WHAT YOU SHOULD DO » Each line that contains the word "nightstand" counts once; give the total for the records below and nothing else.

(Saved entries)
□ □ □ □ □
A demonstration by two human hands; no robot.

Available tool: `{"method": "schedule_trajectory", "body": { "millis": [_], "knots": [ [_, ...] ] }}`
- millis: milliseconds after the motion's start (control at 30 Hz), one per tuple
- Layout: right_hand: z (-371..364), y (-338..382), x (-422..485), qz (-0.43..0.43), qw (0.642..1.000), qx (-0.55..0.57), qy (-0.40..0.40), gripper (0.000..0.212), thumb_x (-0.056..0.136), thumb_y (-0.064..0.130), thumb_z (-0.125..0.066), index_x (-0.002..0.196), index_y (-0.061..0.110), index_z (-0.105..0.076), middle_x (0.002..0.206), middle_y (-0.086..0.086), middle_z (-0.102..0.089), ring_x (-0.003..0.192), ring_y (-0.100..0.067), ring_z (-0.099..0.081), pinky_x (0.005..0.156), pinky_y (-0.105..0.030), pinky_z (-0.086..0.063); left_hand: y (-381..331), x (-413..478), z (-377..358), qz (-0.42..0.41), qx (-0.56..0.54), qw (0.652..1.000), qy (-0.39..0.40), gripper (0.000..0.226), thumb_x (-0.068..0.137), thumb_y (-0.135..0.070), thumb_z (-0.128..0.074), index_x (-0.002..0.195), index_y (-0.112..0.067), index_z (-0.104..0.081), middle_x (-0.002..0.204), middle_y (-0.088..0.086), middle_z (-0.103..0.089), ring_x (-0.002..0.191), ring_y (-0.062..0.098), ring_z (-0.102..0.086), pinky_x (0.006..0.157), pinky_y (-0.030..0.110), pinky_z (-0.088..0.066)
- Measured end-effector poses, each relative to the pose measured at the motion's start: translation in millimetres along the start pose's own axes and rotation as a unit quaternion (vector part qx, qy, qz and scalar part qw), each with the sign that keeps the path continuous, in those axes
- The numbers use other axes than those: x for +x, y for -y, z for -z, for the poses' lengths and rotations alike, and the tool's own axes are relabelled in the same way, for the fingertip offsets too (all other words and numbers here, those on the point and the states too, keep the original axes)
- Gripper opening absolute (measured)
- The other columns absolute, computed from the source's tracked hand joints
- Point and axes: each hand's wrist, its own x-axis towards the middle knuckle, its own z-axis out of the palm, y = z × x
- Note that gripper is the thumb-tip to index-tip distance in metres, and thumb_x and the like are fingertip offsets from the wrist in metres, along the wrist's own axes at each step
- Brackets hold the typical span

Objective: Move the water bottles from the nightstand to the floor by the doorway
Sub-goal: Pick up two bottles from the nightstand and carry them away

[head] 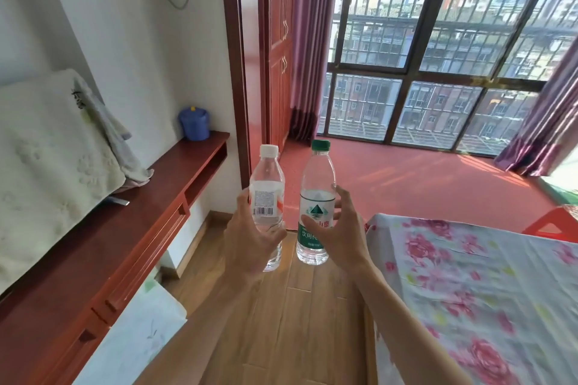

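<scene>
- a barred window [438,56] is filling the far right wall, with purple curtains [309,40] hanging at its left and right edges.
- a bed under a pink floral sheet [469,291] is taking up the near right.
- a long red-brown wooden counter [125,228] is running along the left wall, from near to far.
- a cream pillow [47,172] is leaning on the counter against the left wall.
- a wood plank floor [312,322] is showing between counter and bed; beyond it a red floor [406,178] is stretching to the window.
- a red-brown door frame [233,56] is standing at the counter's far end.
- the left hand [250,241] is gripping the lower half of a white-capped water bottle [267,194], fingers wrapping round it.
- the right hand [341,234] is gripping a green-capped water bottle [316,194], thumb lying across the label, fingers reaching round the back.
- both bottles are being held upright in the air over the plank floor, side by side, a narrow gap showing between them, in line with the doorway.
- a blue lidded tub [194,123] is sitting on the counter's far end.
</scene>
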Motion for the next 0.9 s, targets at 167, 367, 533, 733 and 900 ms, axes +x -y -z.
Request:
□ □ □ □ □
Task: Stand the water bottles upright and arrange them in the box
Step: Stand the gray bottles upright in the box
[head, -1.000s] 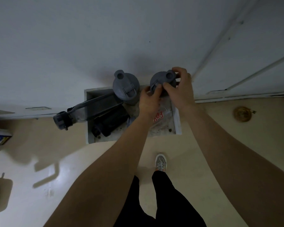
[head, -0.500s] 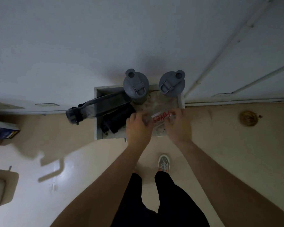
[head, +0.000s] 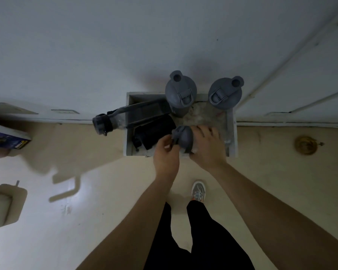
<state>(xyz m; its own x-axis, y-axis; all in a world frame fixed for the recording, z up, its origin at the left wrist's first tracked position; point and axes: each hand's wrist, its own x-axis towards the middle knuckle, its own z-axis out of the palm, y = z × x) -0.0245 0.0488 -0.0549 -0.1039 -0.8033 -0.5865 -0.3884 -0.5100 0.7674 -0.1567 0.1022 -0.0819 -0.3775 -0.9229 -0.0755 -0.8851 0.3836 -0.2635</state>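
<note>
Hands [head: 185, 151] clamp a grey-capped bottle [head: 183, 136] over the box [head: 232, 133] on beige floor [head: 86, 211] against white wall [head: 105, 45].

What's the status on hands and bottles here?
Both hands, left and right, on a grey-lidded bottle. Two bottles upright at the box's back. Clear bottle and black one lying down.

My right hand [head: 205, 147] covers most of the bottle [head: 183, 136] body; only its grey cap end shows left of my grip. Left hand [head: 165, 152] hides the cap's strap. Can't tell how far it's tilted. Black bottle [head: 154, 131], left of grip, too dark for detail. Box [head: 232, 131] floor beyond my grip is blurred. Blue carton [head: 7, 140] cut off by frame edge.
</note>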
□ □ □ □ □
WRITTEN REPLY » 2